Making Splits or Increases
(From Fundamentals of Beekeeping)

Dividing strong colonies in the spring is an excellent way to increase the size of your operation, make up for winter losses, and prevent swarming. Each new colony is made by taking four to six frames of sealed brood and two frames of honey and placing them with adhering bees in the center of the new hive. Introduce a new queen or queen cell and add sheets of foundation or drawn combs to fill up the hive body. The hive may be placed near the parent colony, but it is better to move it to another location at least 2 miles away to prevent bees from returning to the original colony.

Leaving the entrance to the new hive open only 1 inch wide will help prevent robbing. Feed the new colony from time to time with sugar syrup or combs of honey.
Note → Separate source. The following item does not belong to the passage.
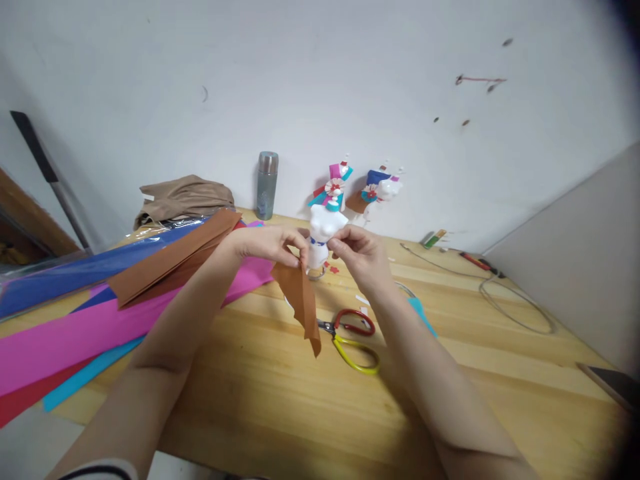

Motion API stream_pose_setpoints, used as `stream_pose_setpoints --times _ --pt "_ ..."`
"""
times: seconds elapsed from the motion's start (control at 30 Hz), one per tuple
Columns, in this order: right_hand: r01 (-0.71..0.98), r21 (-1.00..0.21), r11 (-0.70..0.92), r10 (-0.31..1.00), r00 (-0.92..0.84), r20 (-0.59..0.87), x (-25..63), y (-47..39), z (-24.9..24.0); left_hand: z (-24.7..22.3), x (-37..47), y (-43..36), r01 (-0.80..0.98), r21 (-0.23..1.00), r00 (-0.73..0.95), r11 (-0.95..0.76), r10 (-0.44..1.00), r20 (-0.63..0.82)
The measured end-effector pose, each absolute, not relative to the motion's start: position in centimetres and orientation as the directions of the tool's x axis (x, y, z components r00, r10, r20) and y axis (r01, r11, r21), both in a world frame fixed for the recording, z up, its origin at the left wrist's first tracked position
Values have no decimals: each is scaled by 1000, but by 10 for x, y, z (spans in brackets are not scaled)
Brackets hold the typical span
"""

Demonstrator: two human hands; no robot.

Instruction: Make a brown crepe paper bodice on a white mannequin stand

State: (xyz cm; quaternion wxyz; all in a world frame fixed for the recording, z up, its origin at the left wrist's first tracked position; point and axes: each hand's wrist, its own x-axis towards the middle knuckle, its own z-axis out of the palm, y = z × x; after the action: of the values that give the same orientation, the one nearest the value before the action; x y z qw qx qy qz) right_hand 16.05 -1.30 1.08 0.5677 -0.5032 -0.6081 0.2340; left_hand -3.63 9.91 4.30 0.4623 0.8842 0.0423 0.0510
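Observation:
A small white mannequin torso (325,223) stands upright between my hands, with a turquoise band at its neck and a blue band around its waist. On its left side, my left hand (275,245) pinches the top of a brown paper piece (299,300), which hangs down over the wooden table. My right hand (361,257) is closed at the torso's right side, its fingertips at the waist by the blue band; whether they grip the band or just the torso is hard to see. Scissors (354,340) with one red and one yellow handle lie below the hands, partly behind the brown piece.
Coloured sheets (165,267) cover the table's left side, near a brown cloth (185,198). A flask (267,185) and two decorated mannequins (335,187) stand by the wall. A thin cable (500,307), a turquoise scrap (421,315) and a dark flat object (610,385) lie to the right.

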Motion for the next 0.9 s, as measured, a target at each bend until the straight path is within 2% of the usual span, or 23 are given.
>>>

If provided with plenty of bees and food, the new colony will be strong enough to store some surplus honey by fall. The parent colony from which the increase was made is less likely to swarm and should eventually produce as much honey as it would have without being split.

Another way to split colonies is to take brood, bees, and combs from several colonies. Less fighting will occur, however, if all bees are from the same colony. Colonies also may be divided within the same hive with a double screen. Place the old queen with about half the combs of brood, mostly unsealed if possible, in the bottom brood chamber. If more food is needed, add an extra hive body with empty combs or combs with honey. Put the double screen on top of the second hive body with the entrance facing to the rear of the hive. Above it put the second brood chamber containing five to six frames of brood, mostly sealed, and two combs of pollen and honey on each side. The upper portion of the split should contain about two-thirds of the bees. This will require you to shake extra bees into the upper portion from the combs of the bottom hive body, because field bees will return to the lower portion when they go on a foraging trip. The new split will be composed of young bees only. An insufficient number of bees in the upper portion will not be able to keep the brood combs warm. As previously described, the upper unit should receive a new queen or queen cell when it is made up.